Your aging dog can suffer from several geriatric problems including heart disease. Many owners don't realize that their dogs can suffer from this problem and fail to notice the signs. While there is a chance that your dog can get heart disease, it doesn't mean that he is nearing the end of his life, especially if you and your your veterinarian catch it early. Here are some of the types of heart problems your older dog may develop as well as their symptoms and possible treatments.
Types of Heart Disease That Affect Dogs
Most dogs with heart disease have valvular problems, such as congestive heart failure, or weakness with the heart muscle that results in less efficient pumping, also known as myocardial disease. These cause problems with fluid buildup in the lungs or abdomen. Your dog can also acquire heart disease and damage through preventable heart worms.

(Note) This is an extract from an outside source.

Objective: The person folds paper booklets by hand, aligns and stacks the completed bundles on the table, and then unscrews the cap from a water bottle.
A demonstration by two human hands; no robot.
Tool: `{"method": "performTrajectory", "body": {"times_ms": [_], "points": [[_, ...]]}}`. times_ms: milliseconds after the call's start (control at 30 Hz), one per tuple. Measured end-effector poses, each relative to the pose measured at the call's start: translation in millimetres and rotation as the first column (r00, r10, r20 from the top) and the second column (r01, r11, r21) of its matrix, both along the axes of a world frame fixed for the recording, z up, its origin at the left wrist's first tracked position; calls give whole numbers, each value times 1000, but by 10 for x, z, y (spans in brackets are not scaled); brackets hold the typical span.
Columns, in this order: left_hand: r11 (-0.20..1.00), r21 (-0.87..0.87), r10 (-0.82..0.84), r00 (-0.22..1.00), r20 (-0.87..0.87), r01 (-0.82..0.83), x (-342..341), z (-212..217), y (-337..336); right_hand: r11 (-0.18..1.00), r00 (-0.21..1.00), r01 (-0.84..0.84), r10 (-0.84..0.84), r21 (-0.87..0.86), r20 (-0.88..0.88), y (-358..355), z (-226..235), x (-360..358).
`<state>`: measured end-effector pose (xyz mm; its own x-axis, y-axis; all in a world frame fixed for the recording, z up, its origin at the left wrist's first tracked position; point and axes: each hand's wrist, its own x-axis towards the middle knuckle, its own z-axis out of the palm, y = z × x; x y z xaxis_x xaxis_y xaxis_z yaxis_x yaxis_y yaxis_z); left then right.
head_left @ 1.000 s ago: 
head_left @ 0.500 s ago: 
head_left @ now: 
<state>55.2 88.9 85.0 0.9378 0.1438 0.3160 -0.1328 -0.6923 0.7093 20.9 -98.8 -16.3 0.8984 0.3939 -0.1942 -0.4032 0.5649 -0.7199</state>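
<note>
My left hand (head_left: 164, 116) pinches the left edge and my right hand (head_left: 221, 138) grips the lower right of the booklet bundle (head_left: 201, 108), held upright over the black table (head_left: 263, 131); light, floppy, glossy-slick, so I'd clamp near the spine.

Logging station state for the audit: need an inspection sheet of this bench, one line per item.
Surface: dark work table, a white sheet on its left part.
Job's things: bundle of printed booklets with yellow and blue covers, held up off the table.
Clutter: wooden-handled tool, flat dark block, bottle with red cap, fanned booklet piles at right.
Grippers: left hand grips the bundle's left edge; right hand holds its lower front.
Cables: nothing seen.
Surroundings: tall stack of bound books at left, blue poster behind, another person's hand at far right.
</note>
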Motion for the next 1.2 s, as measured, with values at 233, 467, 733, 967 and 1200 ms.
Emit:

Causes of Heart Disease in Dogs
Other than heart worms, heart disease causes can be hard to pinpoint in dogs. It is known that poor condition and obesity can contribute to heart problems, but they are not the main cause. Older dogs as well as certain breeds, especially very large or very small breeds, are more prone to getting heart problems. Large breeds tend to get myocardial issues, and smaller breeds are more likely to have valvular problems.
Symptoms of Heart Disease in Dogs
Some of the most noticeable symptoms of heart disease in dogs revolve around having trouble breathing, or coughing, and suffer from increasingly worse fatigue. Some dogs have problems with fainting and low blood pressure. Dogs may also may start to eat less and appear to have a change in personality or mood.
Treatments Available for Heart Disease in Dogs
After an assessment using EKGs, x-rays, urine tests, or listening to the heart with a stethoscope, your veterinarian will devise a treatment plan to help your dog. While your dog's heart disease can't be cured, it can be mediated with certain medications depending on how bad the disease has progressed. Other medications can help improve breathing issues and prevent blood clots and parasites that can worsen your dog's heart condition.
While dogs can get heart disease just as humans, the causes and treatments are different with dogs. Lifestyle changes and diet can help, somewhat, but can't prevent or cure heart disease in dogs. Instead, you should visit a veterinarian at a pet hospital to discuss any changes in your dog's appetite or activity, as well as other therapies to make your dog more comfortable and live longer with the disease.